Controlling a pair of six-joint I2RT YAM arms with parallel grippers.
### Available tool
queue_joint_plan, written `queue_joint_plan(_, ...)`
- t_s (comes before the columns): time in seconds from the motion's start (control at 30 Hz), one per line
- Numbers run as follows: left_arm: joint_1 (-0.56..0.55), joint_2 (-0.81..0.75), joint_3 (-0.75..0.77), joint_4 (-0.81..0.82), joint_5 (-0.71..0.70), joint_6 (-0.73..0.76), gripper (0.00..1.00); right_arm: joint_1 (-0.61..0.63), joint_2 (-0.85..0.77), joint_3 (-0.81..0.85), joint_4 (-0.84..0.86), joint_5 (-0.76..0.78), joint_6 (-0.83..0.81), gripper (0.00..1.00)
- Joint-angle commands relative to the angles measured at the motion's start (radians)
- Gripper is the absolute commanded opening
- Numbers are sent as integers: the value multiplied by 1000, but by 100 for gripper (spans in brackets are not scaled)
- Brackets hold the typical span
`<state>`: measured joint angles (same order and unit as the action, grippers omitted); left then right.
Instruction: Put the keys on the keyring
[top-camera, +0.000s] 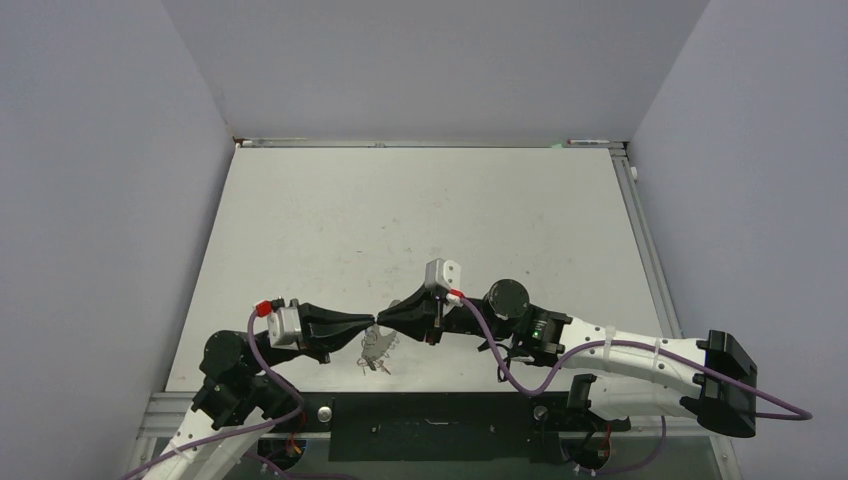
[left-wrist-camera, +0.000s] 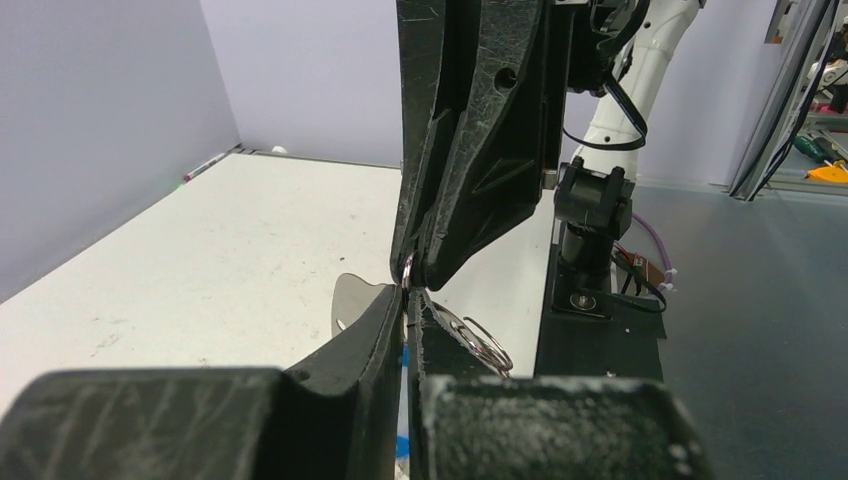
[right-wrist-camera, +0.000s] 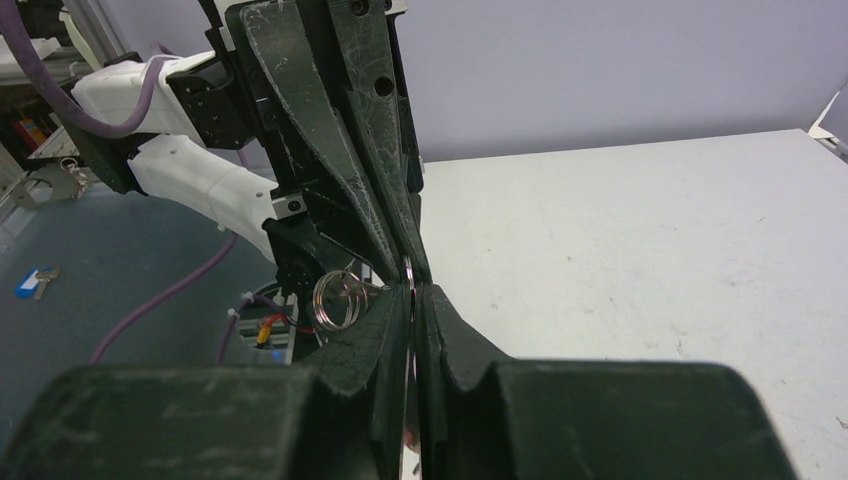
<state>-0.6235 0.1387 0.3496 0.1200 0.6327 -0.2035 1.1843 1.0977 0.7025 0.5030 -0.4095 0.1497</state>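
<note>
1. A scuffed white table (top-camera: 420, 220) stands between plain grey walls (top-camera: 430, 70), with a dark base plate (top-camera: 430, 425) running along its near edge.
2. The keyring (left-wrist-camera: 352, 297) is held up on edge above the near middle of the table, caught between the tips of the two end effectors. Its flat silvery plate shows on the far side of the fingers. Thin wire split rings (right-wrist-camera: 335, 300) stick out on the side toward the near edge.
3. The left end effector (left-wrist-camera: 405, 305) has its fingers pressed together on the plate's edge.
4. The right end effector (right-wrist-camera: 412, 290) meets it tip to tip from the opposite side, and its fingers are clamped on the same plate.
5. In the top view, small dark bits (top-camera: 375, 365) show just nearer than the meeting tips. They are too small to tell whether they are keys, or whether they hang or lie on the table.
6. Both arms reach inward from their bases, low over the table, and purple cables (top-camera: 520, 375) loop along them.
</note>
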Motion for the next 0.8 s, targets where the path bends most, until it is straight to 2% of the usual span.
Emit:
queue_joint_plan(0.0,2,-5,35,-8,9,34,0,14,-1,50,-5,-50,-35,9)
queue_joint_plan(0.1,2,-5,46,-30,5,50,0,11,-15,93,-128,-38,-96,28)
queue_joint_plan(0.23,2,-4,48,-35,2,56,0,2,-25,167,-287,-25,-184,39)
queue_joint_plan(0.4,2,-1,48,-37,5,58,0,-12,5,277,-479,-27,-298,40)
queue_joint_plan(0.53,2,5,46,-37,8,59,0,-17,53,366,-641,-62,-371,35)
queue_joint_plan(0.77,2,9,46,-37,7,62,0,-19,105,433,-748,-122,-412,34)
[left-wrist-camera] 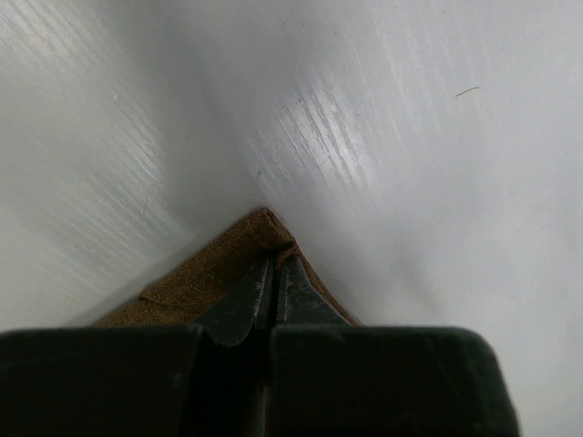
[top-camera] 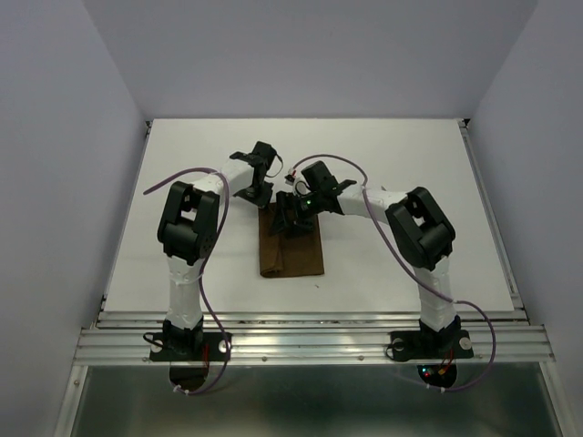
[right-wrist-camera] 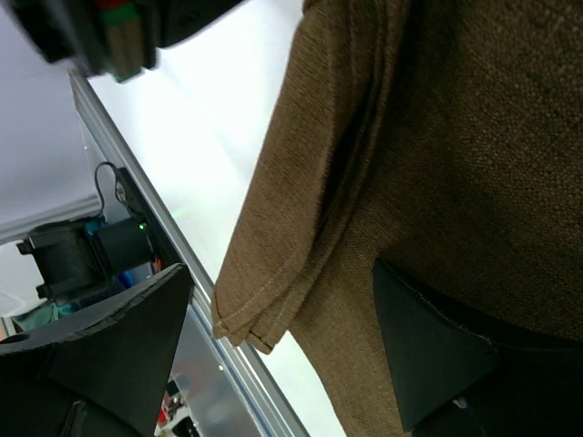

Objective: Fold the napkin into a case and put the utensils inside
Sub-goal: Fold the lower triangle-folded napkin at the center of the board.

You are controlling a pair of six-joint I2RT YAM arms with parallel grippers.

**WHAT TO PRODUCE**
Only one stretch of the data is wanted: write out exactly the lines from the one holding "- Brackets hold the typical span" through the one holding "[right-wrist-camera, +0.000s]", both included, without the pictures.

**RESPONSE AREA**
- Brackets hold the typical span
`<state>`: measured joint angles (same order and unit as the action, grippers omitted); left then right.
Instruction: Put the keys on the keyring
[top-camera, +0.000s] 
[left-wrist-camera, +0.000s] 
[right-wrist-camera, +0.000s] 

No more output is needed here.